Based on what we already know about electronic cigarettes and keeping in line with what actual users desire, Polosa, Saitta and Ferro believe future regulatory measures should focus on quality standards and monitoring e-cigarettes and e-liquids. They recommend regulation should follow the following:
– evidence that good manufacturing practice (GMP) has been followed;
– child-proof caps on e-liquid containers;
– official documentation reporting on the contents of e-cigarette fluids to regulators;
– clear, accurate and detailed labeling about the contents and the hazards associated with e-cigarette use.
Apparently, one such regulatory framework already exists; e-cigarettes may be marketed as dietary supplements providing no claims about treating or preventing disease are made.
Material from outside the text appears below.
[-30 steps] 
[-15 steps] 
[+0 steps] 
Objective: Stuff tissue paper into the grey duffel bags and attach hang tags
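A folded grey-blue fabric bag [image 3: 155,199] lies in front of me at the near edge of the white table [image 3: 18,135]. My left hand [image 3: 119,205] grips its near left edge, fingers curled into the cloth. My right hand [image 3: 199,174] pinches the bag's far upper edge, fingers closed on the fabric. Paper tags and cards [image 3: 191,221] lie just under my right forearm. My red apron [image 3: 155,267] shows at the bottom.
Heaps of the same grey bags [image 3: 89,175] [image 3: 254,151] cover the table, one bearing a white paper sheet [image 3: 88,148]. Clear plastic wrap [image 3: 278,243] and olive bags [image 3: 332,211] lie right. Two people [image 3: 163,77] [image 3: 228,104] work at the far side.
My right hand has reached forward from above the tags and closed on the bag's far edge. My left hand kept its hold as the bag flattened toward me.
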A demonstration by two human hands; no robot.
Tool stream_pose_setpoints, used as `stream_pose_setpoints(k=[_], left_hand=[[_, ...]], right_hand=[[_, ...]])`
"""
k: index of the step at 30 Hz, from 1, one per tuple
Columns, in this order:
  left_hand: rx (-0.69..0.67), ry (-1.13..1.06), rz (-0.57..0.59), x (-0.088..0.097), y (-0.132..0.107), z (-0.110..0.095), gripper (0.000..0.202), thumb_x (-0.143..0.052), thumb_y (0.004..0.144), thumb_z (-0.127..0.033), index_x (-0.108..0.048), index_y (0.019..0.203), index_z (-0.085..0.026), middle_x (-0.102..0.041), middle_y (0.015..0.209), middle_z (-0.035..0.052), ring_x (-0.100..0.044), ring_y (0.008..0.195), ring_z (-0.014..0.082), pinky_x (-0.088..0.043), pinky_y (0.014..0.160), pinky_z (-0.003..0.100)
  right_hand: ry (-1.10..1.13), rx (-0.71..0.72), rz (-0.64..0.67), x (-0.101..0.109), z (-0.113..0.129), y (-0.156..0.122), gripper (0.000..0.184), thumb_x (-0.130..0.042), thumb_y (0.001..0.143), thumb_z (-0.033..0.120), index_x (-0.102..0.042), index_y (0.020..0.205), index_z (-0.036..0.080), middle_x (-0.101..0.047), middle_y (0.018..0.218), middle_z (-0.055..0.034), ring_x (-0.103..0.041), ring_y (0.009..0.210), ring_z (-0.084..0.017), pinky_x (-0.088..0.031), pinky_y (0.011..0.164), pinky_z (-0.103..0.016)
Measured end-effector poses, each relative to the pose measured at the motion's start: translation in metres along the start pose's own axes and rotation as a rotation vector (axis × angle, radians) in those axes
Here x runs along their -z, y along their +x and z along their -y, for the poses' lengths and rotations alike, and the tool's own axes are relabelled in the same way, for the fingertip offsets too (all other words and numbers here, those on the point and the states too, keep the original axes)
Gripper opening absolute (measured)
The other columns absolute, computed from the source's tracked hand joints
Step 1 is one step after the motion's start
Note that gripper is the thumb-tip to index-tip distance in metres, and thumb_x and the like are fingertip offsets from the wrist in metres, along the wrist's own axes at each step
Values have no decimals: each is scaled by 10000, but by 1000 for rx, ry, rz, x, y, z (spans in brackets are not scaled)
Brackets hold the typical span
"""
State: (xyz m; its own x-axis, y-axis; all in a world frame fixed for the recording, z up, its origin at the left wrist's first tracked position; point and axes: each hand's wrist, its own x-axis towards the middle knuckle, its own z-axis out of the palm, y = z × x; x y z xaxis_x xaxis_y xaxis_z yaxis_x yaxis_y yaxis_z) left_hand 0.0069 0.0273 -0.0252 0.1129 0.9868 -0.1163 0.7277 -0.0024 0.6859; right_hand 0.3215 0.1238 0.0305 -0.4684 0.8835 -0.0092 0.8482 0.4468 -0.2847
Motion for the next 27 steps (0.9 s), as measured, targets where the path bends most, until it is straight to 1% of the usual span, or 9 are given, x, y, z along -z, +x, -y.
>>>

Being compliant with GMP policies is all that is required to ensure that e-liquids are produced in a quality manner. They must not contain impurities or contaminants, should be accurately labeled and held under conditions to prevent adulteration. Already existing directives about electronic products safety must also be integrated.
Unfortunately, such simple framework may be impossible to implement politically, because the growing popularity of electronic cigarettes is affecting tobacco cigarette consumption and nicotine replacement therapy sales. “The fat revenues generated by tobacco excise taxes are very much needed by authorities to run their national, state and local governments. Fees and investments from the pharmaceutical industry for the marketing of anti-smoking drugs and medications intended to treat tobacco-related diseases are much needed by regulatory bodies, health authorities and medical societies for the running of their statutory activities,” the authors write. “If these obstacles can be overcome, much misery and suffering can be reduced and millions of lives can be saved.”